El debate sobre la intervención de Estados Unidos en Venezuela volvió a instalarse en términos demasiado simples para una realidad profundamente compleja. O se condena todo o se celebra todo. O se está “con Trump” o se está “con la dictadura”. Esa lógica binaria no solo empobrece la discusión pública, también borra del centro a quienes han vivido durante años las consecuencias del autoritarismo.
Hay un punto de partida ineludible: Venezuela dejó de ser una democracia funcional. Organismos como Naciones Unidas, Human Rights Watch y la Comisión Interamericana de Derechos Humanos han documentado de manera sostenida violaciones graves a los derechos humanos, persecución política, debilitamiento institucional y una crisis humanitaria prolongada. No se trata de una postura ideológica, sino de un diagnóstico respaldado por evidencia.
Más allá de informes y estadísticas, la crisis se expresa todos los días en la vida cotidiana. Salarios que no alcanzan para cubrir la canasta básica, familias que dependen de remesas para sobrevivir, trabajos informales como única opción.
Esa realidad se refleja en escenas ampliamente documentadas: hospitales sin medicinas ni insumos básicos, apagones recurrentes, fallas prolongadas en el suministro de agua, transporte público colapsado y escuelas donde muchos niños asisten sin haber comido.
El deterioro de los servicios esenciales ha sido confirmado por organizaciones humanitarias y agencias internacionales.
En ese contexto, más de siete millones de venezolanos han abandonado el país, dando lugar a la mayor diáspora en la historia reciente de América Latina.
Desde ahí se entiende, aunque incomode, que muchos venezolanos perciban la caída del régimen como una oportunidad. No se trata de simpatía hacia una potencia extranjera, sino de agotamiento frente a un sistema que cerró todas las salidas internas: elecciones sin garantías, diálogos fallidos y una represión constante que anuló la posibilidad de cambio desde dentro.
Apoyar la intervención no implica idealizar a Estados Unidos ni eximir de críticas a Donald Trump. Su estilo de gobierno, su retórica y su historial generan desconfianza legítima. Pero el centro del debate no debería ser la figura del presidente estadounidense, sino si este quiebre puede abrir un margen real para que los venezolanos recuperen algo elemental. La posibilidad de un futuro distinto.
Venezuela posee las mayores reservas probadas del mundo y los intereses energéticos forman parte del tablero geopolítico. Al mismo tiempo, su industria petrolera,durante décadas el eje de la economía, ha sido devastada por años de desinversión, mala gestión, corrupción y sanciones, reduciendo drásticamente la producción y los ingresos del Estado. El petróleo, lejos de ser una fortaleza, se convirtió en otro factor de vulnerabilidad.
Reconocer esos intereses no implica reducir todo lo ocurrido a una disputa por recursos. El petróleo explica parte del contexto, pero no explica la totalidad del colapso ni el drama humano que lo acompaña.
Las objeciones desde el derecho internacional y la soberanía son serias y deben tomarse en cuenta. Toda intervención implica riesgos y precedentes. Sin embargo, la defensa abstracta de la no intervención ha coexistido durante años con la inacción frente a una dictadura consolidada, y ese inmovilismo también tuvo costos humanos.

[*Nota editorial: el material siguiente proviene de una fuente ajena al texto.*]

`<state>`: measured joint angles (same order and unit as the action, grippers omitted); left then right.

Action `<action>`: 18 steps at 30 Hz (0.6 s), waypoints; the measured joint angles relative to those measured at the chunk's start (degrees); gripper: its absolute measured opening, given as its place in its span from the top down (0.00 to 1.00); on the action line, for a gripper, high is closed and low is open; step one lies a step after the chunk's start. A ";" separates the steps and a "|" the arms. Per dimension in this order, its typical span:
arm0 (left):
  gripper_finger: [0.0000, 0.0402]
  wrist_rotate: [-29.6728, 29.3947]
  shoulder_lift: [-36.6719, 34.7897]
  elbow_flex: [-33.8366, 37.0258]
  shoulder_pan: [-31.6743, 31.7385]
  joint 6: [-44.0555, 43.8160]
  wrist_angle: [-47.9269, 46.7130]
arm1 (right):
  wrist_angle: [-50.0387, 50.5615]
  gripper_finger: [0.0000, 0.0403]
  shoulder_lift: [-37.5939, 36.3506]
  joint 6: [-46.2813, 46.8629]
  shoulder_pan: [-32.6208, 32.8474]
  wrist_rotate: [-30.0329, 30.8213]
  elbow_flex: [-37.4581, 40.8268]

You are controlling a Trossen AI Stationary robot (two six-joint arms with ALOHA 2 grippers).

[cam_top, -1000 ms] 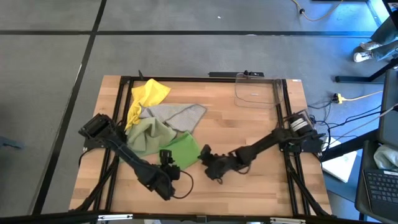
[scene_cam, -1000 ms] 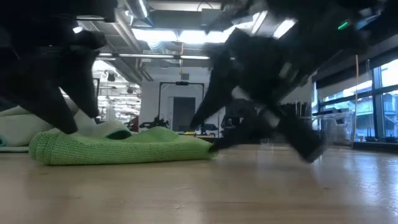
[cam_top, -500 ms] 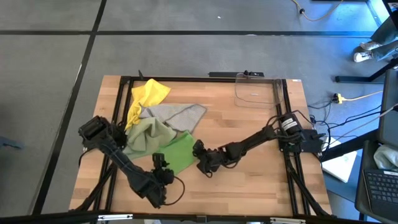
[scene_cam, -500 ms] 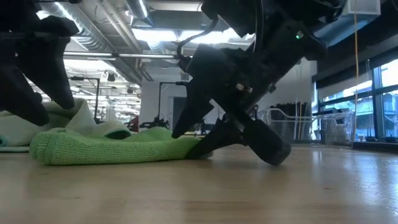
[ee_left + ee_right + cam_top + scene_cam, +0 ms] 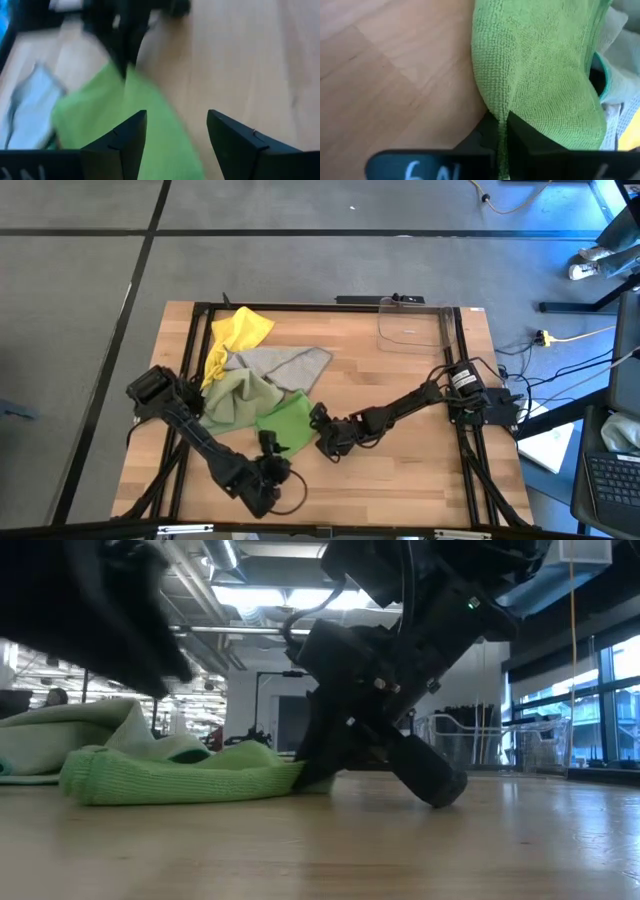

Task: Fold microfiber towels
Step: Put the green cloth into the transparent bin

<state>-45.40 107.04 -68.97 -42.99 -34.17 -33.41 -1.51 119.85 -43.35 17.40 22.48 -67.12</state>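
Note:
Several microfiber towels lie in a heap at the table's left: a yellow one (image 5: 237, 334) at the far left, a grey-beige one (image 5: 287, 364), a pale olive one (image 5: 236, 396) and a bright green one (image 5: 286, 426) nearest the middle. The green towel (image 5: 180, 780) lies flat on the wood, its far edge against the olive one. My right gripper (image 5: 321, 431) is shut at the green towel's right edge. My left gripper (image 5: 176, 131) hangs open above the green towel's near edge (image 5: 150, 125) and touches nothing. My right gripper pinches the green towel's right-hand edge (image 5: 495, 106) between its two shut fingers. The fingers slant down at it from the table's right side (image 5: 322, 762). The towel lies on the table, slack; one layer or several, I cannot tell.
A clear plastic bin (image 5: 410, 330) stands at the far right of the table. Black frame rails (image 5: 190, 360) run along both sides. Bare wood (image 5: 400, 470) lies at the near right, in front of the right arm.
My right gripper has gone toward the table's left edge to the green towel and has shut on its right edge, nudging that edge a little leftward. My left gripper has swung slightly toward the table's right edge, tipped up and stayed open.

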 joint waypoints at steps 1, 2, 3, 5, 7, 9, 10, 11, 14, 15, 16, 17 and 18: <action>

Quienes observamos desde fuera tenemos una responsabilidad adicional: escuchar a quienes han vivido esta crisis en carne propia. No para romantizar soluciones externas, sino para entender por qué, para muchos venezolanos, cualquier ruptura del statu quo representa una posibilidad de alivio.
El desafío ahora no es ganar el debate público, sino exigir que cualquier transición ponga en el centro a la sociedad venezolana, no a los caudillos ni a los intereses externos. Porque la paz y el futuro que se reclaman no pueden volver a decidirse sin quienes han cargado, durante años, con el peso de esta historia.